**AIM OF THE EXERCISE**. Check each line below for the word "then", and copy those that have it.

_____

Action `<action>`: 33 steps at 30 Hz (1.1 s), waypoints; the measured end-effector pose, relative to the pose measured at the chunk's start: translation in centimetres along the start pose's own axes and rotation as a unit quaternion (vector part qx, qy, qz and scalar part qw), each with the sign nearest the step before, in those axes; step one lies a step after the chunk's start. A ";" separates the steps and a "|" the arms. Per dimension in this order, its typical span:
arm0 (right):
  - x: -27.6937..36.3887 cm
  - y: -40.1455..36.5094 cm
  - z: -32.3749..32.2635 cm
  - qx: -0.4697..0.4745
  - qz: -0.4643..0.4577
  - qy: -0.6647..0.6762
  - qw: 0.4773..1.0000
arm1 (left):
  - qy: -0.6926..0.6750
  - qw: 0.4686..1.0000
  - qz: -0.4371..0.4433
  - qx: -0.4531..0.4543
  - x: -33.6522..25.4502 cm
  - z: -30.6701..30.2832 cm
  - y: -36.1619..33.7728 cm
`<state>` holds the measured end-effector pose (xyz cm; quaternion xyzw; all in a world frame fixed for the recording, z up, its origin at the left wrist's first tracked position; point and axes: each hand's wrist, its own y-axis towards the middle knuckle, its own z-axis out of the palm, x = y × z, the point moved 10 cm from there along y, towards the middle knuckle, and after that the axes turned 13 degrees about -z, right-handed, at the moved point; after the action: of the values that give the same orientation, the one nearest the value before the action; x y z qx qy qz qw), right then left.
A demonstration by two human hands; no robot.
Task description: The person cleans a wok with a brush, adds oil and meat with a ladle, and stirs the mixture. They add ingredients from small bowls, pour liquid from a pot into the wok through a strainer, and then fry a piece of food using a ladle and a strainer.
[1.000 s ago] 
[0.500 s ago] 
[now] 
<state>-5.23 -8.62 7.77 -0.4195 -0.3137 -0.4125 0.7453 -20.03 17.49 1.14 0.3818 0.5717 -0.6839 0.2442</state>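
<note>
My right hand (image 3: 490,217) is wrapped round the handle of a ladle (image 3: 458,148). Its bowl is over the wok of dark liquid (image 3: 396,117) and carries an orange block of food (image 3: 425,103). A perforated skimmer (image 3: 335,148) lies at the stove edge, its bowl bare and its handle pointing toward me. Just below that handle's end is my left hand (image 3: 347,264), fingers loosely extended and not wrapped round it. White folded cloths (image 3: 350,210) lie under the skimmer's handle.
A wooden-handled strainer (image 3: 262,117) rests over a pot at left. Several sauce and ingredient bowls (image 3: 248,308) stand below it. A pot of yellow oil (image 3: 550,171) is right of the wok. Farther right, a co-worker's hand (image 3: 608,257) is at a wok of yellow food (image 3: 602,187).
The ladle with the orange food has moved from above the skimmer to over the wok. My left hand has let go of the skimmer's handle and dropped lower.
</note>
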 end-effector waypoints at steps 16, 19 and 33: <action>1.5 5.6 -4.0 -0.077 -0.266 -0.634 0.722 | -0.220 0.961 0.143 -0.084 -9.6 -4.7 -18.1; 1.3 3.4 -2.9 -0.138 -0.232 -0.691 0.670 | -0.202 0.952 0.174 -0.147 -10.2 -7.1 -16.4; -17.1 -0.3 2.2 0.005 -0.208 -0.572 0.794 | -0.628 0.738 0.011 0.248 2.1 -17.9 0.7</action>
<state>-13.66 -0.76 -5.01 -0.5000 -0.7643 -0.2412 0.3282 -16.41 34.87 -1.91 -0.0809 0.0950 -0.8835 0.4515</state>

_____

**WRITTEN SOLUTION**.
`<state>` holds the measured end-effector pose (xyz cm; quaternion xyzw; all in a world frame fixed for the recording, z up, its origin at the left wrist's first tracked position; point and axes: each hand's wrist, its own y-axis towards the middle knuckle, its own z-axis out of the palm, x = y × z, the point moved 10 cm from there along y, towards the middle knuckle, and after that the axes turned 13 degrees about -z, right-handed, at the moved point; after the action: of the values that give the same orientation, the one nearest the value before the action; x y z qx qy qz qw), right then left.
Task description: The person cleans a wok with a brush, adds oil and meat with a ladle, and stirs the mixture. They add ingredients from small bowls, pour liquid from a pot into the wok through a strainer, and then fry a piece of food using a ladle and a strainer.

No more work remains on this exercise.